▶ _Your instructions_:
Write out again, exactly, the lines of the listing below from the first one through the one that contains "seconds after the", and no other lines.

▶ _Extracted entries_:
-------------------------

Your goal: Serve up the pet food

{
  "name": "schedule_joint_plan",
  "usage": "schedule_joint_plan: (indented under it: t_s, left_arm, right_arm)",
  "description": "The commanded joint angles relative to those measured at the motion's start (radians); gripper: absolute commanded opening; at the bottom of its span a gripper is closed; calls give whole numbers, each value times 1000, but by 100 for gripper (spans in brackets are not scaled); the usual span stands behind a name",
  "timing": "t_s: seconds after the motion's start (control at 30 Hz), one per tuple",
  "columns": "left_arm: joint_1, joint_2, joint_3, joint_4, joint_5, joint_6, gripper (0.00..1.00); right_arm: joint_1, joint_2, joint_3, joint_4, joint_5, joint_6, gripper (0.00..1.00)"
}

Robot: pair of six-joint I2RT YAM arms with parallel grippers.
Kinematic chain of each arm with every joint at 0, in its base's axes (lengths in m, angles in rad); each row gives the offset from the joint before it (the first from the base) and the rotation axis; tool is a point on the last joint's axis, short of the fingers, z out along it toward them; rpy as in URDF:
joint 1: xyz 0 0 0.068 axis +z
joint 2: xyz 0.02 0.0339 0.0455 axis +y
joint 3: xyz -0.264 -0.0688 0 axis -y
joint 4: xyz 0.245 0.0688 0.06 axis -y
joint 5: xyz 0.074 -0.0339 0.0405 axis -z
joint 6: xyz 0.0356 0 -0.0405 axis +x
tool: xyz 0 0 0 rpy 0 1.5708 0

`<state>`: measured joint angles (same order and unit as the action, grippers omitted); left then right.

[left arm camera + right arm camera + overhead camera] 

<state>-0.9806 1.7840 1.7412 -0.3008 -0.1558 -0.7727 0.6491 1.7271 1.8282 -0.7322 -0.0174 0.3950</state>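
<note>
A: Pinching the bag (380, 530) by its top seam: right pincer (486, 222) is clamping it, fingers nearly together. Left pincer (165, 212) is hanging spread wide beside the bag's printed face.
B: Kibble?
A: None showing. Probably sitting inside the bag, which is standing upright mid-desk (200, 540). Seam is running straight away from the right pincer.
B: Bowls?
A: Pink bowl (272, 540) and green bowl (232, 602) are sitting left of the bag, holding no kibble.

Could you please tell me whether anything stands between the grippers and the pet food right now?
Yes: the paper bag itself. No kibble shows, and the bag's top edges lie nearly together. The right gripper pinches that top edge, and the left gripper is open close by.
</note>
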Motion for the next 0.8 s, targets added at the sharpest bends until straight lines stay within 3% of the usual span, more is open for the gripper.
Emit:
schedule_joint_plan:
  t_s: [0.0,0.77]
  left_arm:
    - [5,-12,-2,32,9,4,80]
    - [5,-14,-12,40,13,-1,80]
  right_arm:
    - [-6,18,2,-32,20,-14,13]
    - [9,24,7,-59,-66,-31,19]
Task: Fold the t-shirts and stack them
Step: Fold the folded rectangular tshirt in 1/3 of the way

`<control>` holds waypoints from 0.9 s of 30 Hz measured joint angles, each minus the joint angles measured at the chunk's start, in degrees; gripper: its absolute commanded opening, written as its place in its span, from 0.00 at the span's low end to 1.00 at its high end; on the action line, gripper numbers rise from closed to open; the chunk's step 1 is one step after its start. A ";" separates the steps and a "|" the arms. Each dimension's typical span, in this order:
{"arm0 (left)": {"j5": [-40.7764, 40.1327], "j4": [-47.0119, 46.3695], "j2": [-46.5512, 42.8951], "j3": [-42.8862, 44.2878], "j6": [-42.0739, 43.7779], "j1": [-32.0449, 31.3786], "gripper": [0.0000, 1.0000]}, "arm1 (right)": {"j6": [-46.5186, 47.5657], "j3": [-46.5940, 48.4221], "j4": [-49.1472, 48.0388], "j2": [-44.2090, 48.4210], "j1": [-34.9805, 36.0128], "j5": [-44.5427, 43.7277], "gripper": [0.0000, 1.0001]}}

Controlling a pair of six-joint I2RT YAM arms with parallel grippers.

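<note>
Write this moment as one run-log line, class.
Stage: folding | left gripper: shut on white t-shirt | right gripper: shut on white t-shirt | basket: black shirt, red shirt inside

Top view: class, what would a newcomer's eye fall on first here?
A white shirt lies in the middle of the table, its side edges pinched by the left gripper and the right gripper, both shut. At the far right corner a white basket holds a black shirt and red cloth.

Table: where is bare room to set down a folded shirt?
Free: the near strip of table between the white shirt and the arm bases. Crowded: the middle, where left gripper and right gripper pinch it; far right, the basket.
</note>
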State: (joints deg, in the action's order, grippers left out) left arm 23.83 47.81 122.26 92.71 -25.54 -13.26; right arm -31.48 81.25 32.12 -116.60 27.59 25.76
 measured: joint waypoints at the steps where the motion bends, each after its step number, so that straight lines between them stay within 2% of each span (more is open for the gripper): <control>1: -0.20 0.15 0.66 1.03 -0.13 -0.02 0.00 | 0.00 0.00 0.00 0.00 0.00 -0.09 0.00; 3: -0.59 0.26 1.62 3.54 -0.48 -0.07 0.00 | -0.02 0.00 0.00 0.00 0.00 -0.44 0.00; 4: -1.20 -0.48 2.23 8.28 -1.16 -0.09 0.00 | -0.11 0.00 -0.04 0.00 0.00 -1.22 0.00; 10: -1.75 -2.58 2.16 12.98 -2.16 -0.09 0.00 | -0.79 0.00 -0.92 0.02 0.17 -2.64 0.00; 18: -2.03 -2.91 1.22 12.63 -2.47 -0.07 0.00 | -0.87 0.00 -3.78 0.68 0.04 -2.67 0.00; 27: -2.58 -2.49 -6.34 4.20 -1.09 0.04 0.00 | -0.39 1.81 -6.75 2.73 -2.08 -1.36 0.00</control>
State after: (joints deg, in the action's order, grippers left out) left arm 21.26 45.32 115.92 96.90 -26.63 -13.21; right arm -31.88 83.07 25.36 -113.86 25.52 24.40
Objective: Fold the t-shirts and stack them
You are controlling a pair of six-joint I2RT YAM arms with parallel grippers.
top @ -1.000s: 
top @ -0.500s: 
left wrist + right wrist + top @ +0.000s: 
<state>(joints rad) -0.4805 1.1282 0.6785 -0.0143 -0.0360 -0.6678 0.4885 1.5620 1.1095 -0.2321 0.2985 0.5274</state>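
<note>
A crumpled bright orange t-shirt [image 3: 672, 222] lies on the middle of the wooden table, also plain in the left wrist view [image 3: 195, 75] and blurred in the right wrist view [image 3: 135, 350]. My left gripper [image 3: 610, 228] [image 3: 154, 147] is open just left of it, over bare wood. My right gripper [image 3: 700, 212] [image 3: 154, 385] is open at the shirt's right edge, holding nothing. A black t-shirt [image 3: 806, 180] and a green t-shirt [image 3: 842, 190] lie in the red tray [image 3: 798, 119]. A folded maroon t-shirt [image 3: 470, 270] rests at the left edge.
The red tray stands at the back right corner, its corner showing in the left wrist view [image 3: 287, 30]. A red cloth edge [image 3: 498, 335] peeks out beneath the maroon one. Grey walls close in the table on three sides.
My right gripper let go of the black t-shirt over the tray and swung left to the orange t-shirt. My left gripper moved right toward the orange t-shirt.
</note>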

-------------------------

▶ _Reply_:
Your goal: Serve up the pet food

{
  "name": "schedule_joint_plan",
  "usage": "schedule_joint_plan: (indented under it: t_s, left_arm, right_arm)",
  "description": "The commanded joint angles relative to those measured at the motion's start (radians); gripper: absolute commanded opening; at the bottom of its span a gripper is closed; calls give whole numbers, each value times 1000, but by 100 for gripper (spans in brackets are not scaled); the usual span stands behind a name",
  "timing": "t_s: seconds after the motion's start (control at 30 Hz), one per tuple",

No more output remains.